Jupyter Notebooks

In this guide we’ll demonstrate how to request cluster resources using jupyter.

Setup Jupyter on CSD3

# One-time setup.
# Load a recent python
# Uncomment one of the three following blocks depending on your target cluster.
# Use this when running on cclake
module purge
module load rhel8/cclake/base
module load python/3.11.9/gcc/nptrdpll
# Use this when running on icelake
#module load rhel8/default-icl
#module load python/3.9.12/gcc/pdcqf4o5
# Use this when running on ampere
#module load rhel8/default-amp
#module load python/3.8.11/gcc-9.4.0-yb6rzr6
# Create and activate a virtual environment
python -m venv ~/jupyter-env 
source ~/jupyter-env/bin/activate
# Install Jupyter in your virtual environment
pip install jupyter
# Add other packages with `pip install`
# 

Running Jupyter

#!/bin/sh
# Session setup: run every time.
# Activate the virtual environment
source ~/jupyter-env/bin/activate
# Start the notebook server
jupyter notebook --no-browser --ip=127.0.0.1 --port=8081 

this will print out lots of messages, finishing with a web address.
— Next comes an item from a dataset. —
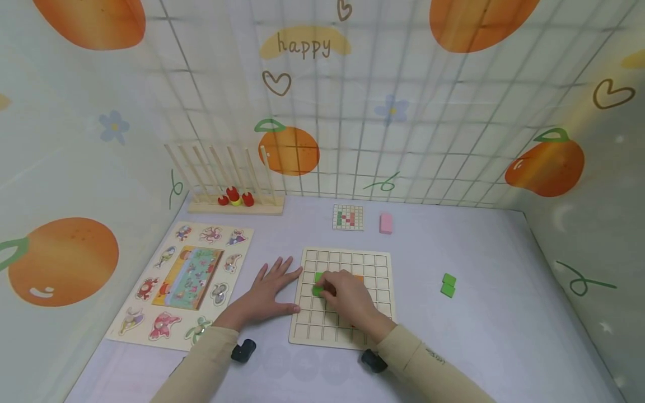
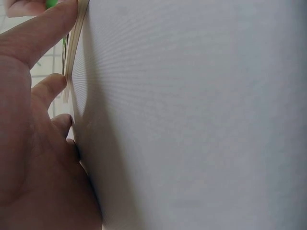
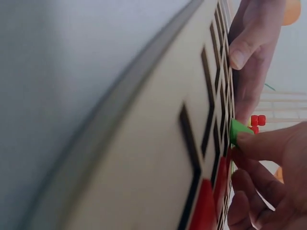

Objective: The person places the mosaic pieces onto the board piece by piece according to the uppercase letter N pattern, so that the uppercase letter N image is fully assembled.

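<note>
On the pale table (image 1: 428,364), find the wooden grid board (image 1: 384,282), nearly square, with columns running away from the person. At its left edge, see the left hand (image 1: 269,291), with fingers straight and spread, touching the edge, perhaps to steady it. Over the grid, see the right hand (image 1: 347,294), pinching a green tile (image 3: 236,129) between thumb and fingertips above the board's left part. Judge the step as seating that tile in a cell, likely after the pattern card (image 1: 347,217) beyond the board. For the next move, probably match corners to the cell, lower flat, then let go. In the right wrist view, note the tile tilted up from the grid; for long axis, expect none, judging by the squarish loose green tiles (image 1: 448,289) well to the right. Cannot tell the exact cell behind the fingers.
</note>
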A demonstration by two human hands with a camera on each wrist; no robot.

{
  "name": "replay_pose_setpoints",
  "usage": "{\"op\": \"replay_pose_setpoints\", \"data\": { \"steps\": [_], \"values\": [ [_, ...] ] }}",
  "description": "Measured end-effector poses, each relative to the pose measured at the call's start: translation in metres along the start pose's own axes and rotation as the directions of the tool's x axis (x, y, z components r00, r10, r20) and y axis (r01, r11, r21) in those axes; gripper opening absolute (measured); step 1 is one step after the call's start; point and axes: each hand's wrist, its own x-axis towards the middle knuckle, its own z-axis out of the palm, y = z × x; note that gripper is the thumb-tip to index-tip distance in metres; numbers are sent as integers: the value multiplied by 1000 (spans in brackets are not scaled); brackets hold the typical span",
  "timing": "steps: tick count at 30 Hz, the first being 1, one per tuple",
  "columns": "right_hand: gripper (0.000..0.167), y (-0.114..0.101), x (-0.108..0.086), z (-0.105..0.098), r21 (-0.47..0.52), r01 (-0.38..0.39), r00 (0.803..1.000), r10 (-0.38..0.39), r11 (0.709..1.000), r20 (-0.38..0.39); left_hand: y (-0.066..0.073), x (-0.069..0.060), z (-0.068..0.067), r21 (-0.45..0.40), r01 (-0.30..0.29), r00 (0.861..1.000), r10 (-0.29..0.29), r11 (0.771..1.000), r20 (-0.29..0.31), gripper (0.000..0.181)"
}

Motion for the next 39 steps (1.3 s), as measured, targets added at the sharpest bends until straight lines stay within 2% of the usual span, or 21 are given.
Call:
{"op": "replay_pose_setpoints", "data": {
  "steps": [6,14,18,27,39],
  "values": [
    [18,-1,-1,1,-41,43,998,-44,998,-38,0,0,0,0,-1,1000,1,1000,0,91],
    [17,-3,1,1,-108,21,1000,-20,994,6,-5,2,4,10,2,1000,-2,1000,4,92],
    [19,-2,1,1,-133,36,999,-34,990,12,-5,2,3,5,4,1000,-4,1000,5,92],
    [19,1,2,2,-148,61,998,-60,987,10,-5,2,3,1,3,1000,-3,1000,0,92],
    [21,-1,-1,-2,-117,16,1000,-14,993,24,-3,1,2,2,3,1000,-3,1000,2,92]
  ]
}}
Copy this web address into the clipboard and make a note of which login node you have used.

Then from your local machine, forward a port to be able to connect to the notebook server:

   $ ssh -L 8081:127.0.0.1:8081 -l <username> -fN login-q-1.hpc.cam.ac.uk

where <username> is your login name on CSD3. Make sure that you pick the same login node (here we are assuming login-q-1) that you started the notebook server on. You can then open the web address and connect to your notebook server.
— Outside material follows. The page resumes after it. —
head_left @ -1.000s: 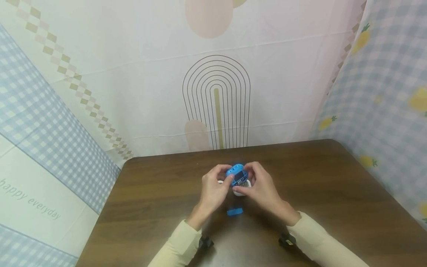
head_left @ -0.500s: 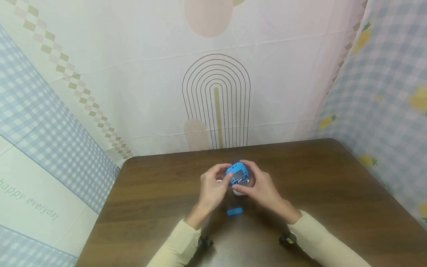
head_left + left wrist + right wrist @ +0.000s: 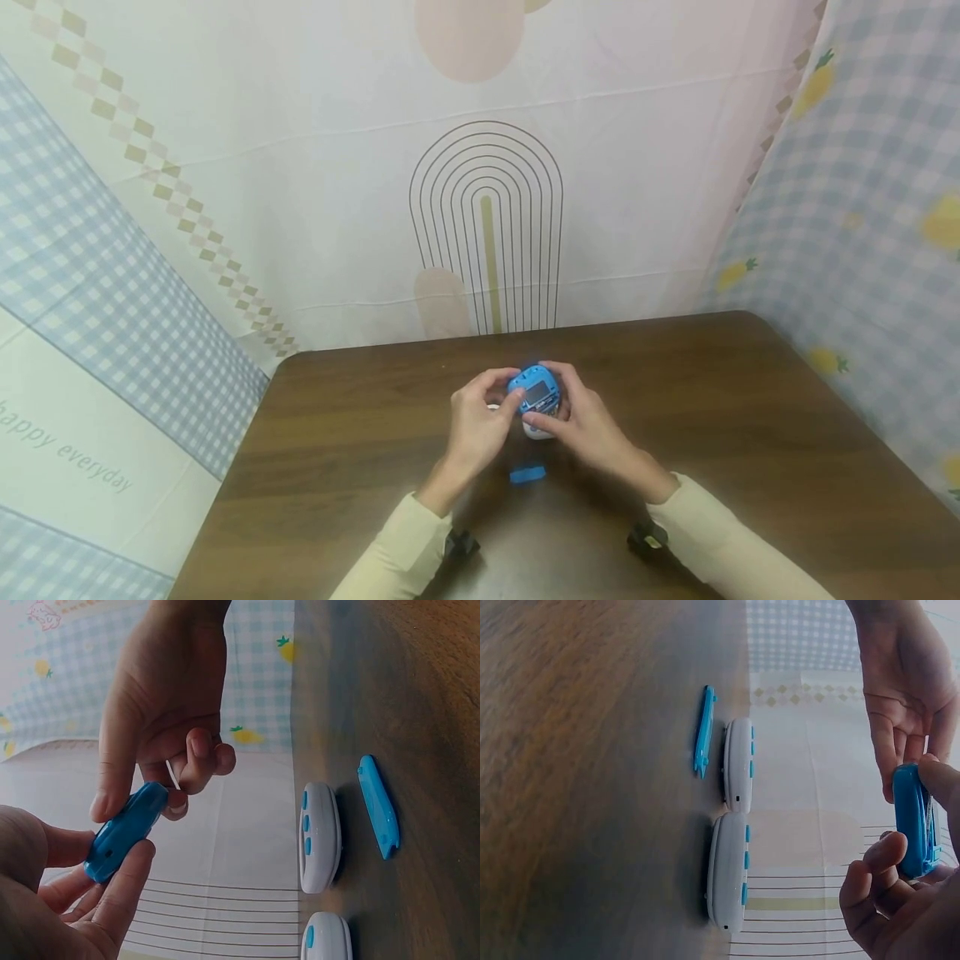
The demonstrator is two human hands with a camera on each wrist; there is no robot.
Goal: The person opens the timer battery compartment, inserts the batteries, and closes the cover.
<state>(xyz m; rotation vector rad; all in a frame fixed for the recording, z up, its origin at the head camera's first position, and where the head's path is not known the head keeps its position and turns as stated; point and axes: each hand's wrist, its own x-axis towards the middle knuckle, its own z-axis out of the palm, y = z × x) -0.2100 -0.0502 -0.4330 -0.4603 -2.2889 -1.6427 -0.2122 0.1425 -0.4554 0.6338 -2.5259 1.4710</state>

Running Jupyter on a compute node

  • On the CSD3 login node submit a GPU job by running the following or setting the appropriate SLURM variables in a submission script:

    $ salloc -t 02:00:00 --nodes=1 --gres=gpu:1 --ntasks-per-node=1 --cpus-per-task=3 --partition=ampere -A YOURACCOUNT jupyter notebook --no-browser --ip=* --port=8081
    

where -A YOURACCOUNT is set to the same account you use for sbatch submission (same -A option).

  • Take node of the gpu node name when it appears at the prompt like:

    ` salloc: Nodes gpu-q-XX are ready for job. `

    just before the jupyter notebook command outputs. You might need to scroll up a bit. Collect the web address published at the end of the jupyter notebook printouts into your copy buffer.

  • From your local machine, forward a port to be able to connect to the notebook server. Replace gpu-q-X with the requested resource and login-q-Y with the node you started the notebook server on:

    $ ssh -L 8081:gpu-q-X:8081 -l <username> -fN login-q-Y.hpc.cam.ac.uk
    

where <username> is your login name on CSD3.

  • Copy the address into your browser and change the “gpu-q-X” string to 127.0.0.1

  • If you encounter the “bind: Address already in use” issue, it’s because a port has already been opened. In which case you can stop the process that is associated with that port and try again:

    $  lsof -ti:8081 | xargs kill -9
    

Running jobs from within Jupyter

  • It is possible to bypass SLURM altogether and use Jupyter notebooks to submit jobs on the cluster. To do this, follow the documentation outlined above to install Jupyter and run on the login node (not compute). Begin by installing remote_ikernel:

    $ pip install remote_ikernel
    
  • The following is an example of configuring a remote kernel that uses the SLURM interface:

    $ remote_ikernel manage --add \
        --kernel_cmd="ipython kernel -f {connection_file}" \
        --name="Kernel name" --cpus=32 --interface=slurm \
        --remote-precmd "source $VENV_PATH/bin/activate" \
        --remote-launch-args '-A <your-account> -p icelake -t 12:00:00' --verbose
    
  • Where VENV_PATH needs to be changed to point to the virtual environment location, but the connection_file can be left blank as above. The remote-precmd avoids you having to modify your .bashrc. In the last line, -A <your-account> refers to your batch account as usual (these are sbatch options).

  • Launch the Jupyter notebook and select the appropriate kernel with the name provided in the string above. This will request the resources for the time specified in –remote-launch-args when the kernel is executed. To see the kernel, it might be necessary to refresh the jupyter notebook. It will then appear in NEW –> KERNEL_NAME.

  • You can delete the kernel by running:

    $ remote_ikernel manage delete KERNEL_NAME
    
  • And you can find the name of the currently installed list of kernels by doing:

    $ jupyter kernelspec list
    
  • It is possible to add other jupyter kernels including gnuplot, julia …

  • We still need to look into multi-node support.